[WORK REQUEST]: Repeat back every line of the data, exactly.

** Opening PROVIDED ENTRIES block **

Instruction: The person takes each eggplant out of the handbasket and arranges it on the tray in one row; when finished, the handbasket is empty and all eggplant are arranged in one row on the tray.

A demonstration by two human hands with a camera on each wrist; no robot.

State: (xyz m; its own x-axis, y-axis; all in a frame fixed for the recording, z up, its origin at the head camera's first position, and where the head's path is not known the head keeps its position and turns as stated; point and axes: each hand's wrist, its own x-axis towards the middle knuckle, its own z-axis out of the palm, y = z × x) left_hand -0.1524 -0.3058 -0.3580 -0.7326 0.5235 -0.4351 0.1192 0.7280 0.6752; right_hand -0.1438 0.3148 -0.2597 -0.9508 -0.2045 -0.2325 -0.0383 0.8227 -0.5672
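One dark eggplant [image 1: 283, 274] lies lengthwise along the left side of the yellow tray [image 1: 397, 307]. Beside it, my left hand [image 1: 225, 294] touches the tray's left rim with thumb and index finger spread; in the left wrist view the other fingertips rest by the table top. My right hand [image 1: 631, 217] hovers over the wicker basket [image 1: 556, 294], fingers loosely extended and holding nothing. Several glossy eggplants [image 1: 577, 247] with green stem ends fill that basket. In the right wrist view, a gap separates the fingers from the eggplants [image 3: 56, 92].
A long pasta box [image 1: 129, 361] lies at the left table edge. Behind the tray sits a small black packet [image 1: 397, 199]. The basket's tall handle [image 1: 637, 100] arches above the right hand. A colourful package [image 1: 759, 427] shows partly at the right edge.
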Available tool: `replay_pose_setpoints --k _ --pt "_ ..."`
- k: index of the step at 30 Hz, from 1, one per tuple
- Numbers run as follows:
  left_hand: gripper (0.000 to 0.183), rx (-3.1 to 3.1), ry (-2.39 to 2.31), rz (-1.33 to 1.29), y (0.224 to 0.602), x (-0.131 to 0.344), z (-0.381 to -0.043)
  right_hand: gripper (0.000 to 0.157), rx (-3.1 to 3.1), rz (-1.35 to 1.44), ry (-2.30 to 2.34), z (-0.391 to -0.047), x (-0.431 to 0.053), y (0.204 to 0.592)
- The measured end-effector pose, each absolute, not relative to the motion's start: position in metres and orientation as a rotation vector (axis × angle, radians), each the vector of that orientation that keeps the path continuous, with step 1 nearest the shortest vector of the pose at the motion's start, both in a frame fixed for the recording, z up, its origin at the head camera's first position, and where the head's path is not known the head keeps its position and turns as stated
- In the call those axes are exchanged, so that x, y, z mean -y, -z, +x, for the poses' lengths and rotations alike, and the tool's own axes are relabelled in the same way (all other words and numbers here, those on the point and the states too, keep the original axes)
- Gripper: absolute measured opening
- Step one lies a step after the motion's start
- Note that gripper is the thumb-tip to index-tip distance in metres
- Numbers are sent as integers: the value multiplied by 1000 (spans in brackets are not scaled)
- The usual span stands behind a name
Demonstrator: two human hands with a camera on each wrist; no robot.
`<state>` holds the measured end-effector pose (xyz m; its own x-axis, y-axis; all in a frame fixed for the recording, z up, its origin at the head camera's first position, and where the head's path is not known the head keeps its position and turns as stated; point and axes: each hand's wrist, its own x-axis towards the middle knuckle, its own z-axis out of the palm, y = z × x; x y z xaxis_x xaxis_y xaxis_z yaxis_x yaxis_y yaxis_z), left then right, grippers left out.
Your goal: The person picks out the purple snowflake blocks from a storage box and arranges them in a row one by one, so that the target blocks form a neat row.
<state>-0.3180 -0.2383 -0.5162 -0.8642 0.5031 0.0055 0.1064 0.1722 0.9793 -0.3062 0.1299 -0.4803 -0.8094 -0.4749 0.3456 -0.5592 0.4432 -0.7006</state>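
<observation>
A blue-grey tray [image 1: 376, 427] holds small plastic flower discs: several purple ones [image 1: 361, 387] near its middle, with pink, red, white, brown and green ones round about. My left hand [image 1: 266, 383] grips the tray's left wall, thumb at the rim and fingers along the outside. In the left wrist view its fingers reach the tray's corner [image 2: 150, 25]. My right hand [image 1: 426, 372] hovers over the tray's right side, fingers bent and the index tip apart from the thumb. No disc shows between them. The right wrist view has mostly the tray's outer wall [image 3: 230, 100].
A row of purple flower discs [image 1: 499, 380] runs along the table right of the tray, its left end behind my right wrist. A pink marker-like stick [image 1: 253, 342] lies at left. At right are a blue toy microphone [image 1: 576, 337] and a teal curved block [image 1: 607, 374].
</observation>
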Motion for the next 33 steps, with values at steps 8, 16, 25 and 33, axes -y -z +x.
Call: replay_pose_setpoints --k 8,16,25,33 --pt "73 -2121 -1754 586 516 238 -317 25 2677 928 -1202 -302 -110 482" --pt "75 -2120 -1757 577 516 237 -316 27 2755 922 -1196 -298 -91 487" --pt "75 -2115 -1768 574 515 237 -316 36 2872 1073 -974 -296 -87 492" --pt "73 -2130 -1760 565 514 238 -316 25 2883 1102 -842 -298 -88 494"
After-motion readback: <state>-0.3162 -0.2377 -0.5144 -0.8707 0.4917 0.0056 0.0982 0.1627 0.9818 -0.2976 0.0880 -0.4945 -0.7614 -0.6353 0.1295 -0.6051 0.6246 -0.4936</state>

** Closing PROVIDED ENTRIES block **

[RESPONSE]:
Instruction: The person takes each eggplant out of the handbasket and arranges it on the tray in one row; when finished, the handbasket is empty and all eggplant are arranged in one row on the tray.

A demonstration by two human hands with a camera on each wrist; no robot.

State: (xyz m; its own x-axis, y-axis; all in a frame fixed for the recording, z up, its origin at the head camera's first position, and where the head's path is not known the head keeps its position and turns as stated; point and axes: each hand's wrist, its own x-axis towards the middle knuckle, its own z-axis out of the palm, y = z × x) left_hand -0.1524 -0.3058 -0.3580 -0.7326 0.5235 -0.4351 0.1192 0.7280 0.6752; right_hand -0.1438 0.3148 -0.2597 -0.9508 -0.2045 -0.2325 -0.0383 0.8227 -0.5672
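One dark eggplant [image 1: 283, 274] lies lengthwise along the left side of the yellow tray [image 1: 397, 307]. Beside it, my left hand [image 1: 225, 294] touches the tray's left rim with thumb and index finger spread; in the left wrist view the other fingertips rest by the table top. My right hand [image 1: 631, 217] hovers over the wicker basket [image 1: 556, 294], fingers loosely extended and holding nothing. Several glossy eggplants [image 1: 577, 247] with green stem ends fill that basket. In the right wrist view, a gap separates the fingers from the eggplants [image 3: 56, 92].
A long pasta box [image 1: 129, 361] lies at the left table edge. Behind the tray sits a small black packet [image 1: 397, 199]. The basket's tall handle [image 1: 637, 100] arches above the right hand. A colourful package [image 1: 759, 427] shows partly at the right edge.
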Available tool: `replay_pose_setpoints --k _ --pt "_ ..."`
- k: index of the step at 30 Hz, from 1, one per tuple
- Numbers run as follows:
  left_hand: gripper (0.000 to 0.183), rx (-3.1 to 3.1), ry (-2.39 to 2.31), rz (-1.33 to 1.29), y (0.224 to 0.602), x (-0.131 to 0.344), z (-0.381 to -0.043)
  right_hand: gripper (0.000 to 0.157), rx (-3.1 to 3.1), rz (-1.35 to 1.44), ry (-2.30 to 2.34), z (-0.391 to -0.047), x (-0.431 to 0.053), y (0.204 to 0.592)
- The measured end-effector pose, each absolute, not relative to the motion's start: position in metres and orientation as a rotation vector (axis × angle, radians), each the vector of that orientation that keeps the path continuous, with step 1 nearest the shortest vector of the pose at the motion's start, both in a frame fixed for the recording, z up, its origin at the head camera's first position, and where the head's path is not known the head keeps its position and turns as stated
- In the call those axes are exchanged, so that x, y, z mean -y, -z, +x, for the poses' lengths and rotations alike, and the tool's own axes are relabelled in the same way (all other words and numbers here, those on the point and the states too, keep the original axes)
- Gripper: absolute measured opening
- Step one lies a step after the motion's start
- Note that gripper is the thumb-tip to index-tip distance in metres
- Numbers are sent as integers: the value multiplied by 1000 (spans in brackets are not scaled)
- The usual span stands behind a name
Demonstrator: two human hands with a camera on each wrist; no robot.
`<state>` holds the measured end-effector pose (xyz m; its own x-axis, y-axis; all in a frame fixed for the recording, z up, its origin at the head camera's first position, and where the head's path is not known the head keeps its position and turns as stated; point and axes: each hand's wrist, its own x-axis towards the middle knuckle, its own z-axis out of the palm, y = z × x; x y z xaxis_x xaxis_y xaxis_z yaxis_x yaxis_y yaxis_z), left then right, grippers left out.
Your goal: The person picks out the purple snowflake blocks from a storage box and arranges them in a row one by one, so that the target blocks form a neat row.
<state>-0.3180 -0.2383 -0.5162 -0.8642 0.5031 0.0055 0.1064 0.1722 0.9793 -0.3062 0.1299 -0.4803 -0.8094 -0.4749 0.3456 -0.5592 0.4432 -0.7006</state>
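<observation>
A blue-grey tray [image 1: 376, 427] holds small plastic flower discs: several purple ones [image 1: 361, 387] near its middle, with pink, red, white, brown and green ones round about. My left hand [image 1: 266, 383] grips the tray's left wall, thumb at the rim and fingers along the outside. In the left wrist view its fingers reach the tray's corner [image 2: 150, 25]. My right hand [image 1: 426, 372] hovers over the tray's right side, fingers bent and the index tip apart from the thumb. No disc shows between them. The right wrist view has mostly the tray's outer wall [image 3: 230, 100].
A row of purple flower discs [image 1: 499, 380] runs along the table right of the tray, its left end behind my right wrist. A pink marker-like stick [image 1: 253, 342] lies at left. At right are a blue toy microphone [image 1: 576, 337] and a teal curved block [image 1: 607, 374].
</observation>
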Motion for the next 33 steps, with values at steps 8, 16, 25 and 33, axes -y -z +x.
Call: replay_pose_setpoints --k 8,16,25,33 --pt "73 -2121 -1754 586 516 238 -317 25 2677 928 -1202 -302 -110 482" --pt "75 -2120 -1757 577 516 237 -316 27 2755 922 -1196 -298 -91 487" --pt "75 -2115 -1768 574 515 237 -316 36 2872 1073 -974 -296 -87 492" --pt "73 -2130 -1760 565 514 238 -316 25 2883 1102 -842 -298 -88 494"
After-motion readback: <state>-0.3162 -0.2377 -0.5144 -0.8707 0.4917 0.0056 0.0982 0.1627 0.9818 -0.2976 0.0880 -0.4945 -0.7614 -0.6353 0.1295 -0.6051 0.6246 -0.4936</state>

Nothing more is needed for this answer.